Invited Keynote Talk: Set-Level Analyses for Genome-Wide Association Data
High-throughput genotyping platforms allow the investigation of hundreds of thousands of markers at a time, and this has led to a growing number of genome-wide association studies in which the entire human genome is mined for genes involved in etiology of complex traits. This approach for discovery of genetic risk factors has yielded promising results, but most of the analyses have focused on single marker tests. In general, a method of analysis that uses the markers as if they are biologically unrelated throws away all the information contained in the structure of the genome.
In this paper, we propose a method for incorporating structural genomic information by grouping the markers in relevant units, and assigning a measure of significance to these pre-defined sets of markers. The sets can be genes, conserved regions, or groups of genes such as pathways. Using the proposed methods and algorithms, evidence for association between a particular functional unit and a disease status can be obtained not just by the presence of a strong signal from a SNP within it, but also by the combination of several simultaneous weaker signals that are uncorrelated. Note that the method will combine evidence for association from both the genotyped and the untyped markers. The untyped markers are tested using haplotype predictors for their alleles, with the prediction training done in reference databases such as HapMap.

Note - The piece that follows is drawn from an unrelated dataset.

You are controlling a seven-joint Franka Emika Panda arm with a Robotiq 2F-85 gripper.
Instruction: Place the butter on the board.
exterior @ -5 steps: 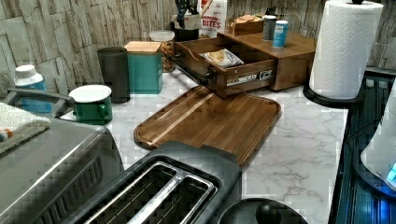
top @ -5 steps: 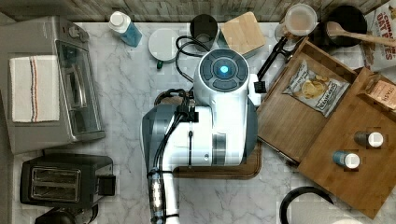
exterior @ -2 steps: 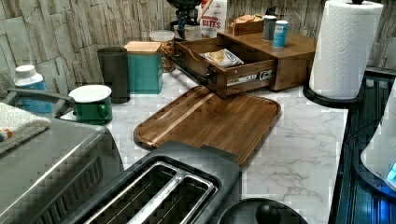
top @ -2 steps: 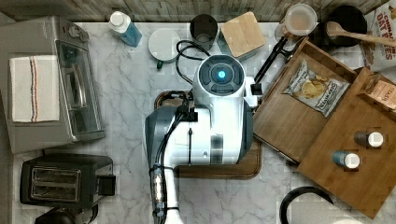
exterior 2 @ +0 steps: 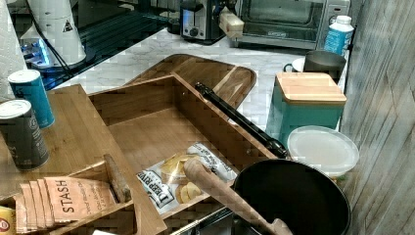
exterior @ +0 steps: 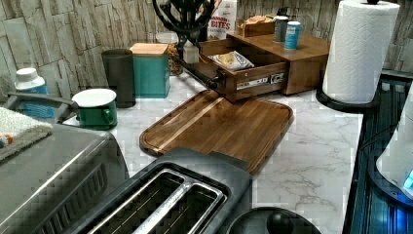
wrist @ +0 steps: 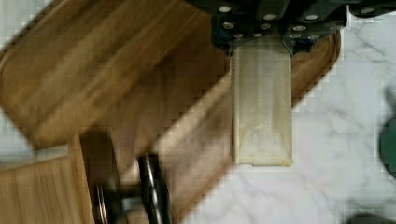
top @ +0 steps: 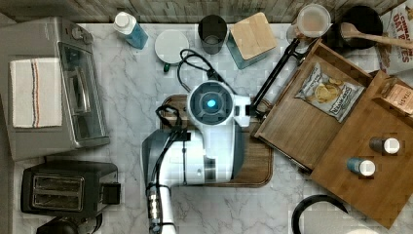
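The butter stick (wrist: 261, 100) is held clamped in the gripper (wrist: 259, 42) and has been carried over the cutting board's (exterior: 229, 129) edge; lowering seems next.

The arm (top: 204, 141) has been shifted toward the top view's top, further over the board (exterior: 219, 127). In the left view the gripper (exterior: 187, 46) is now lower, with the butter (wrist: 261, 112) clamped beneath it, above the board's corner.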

There are several advantages in using this approach. There is an increase in the power of detecting genes associated to disease because moderately strong signals within a gene are combined to obtain a much stronger signal for the gene as a functional unit. The results are easily combined across platforms that use different sets of SNP. Lastly, the results are easy to interpret since the refer to functional regions, and they also provide targets for biological validation.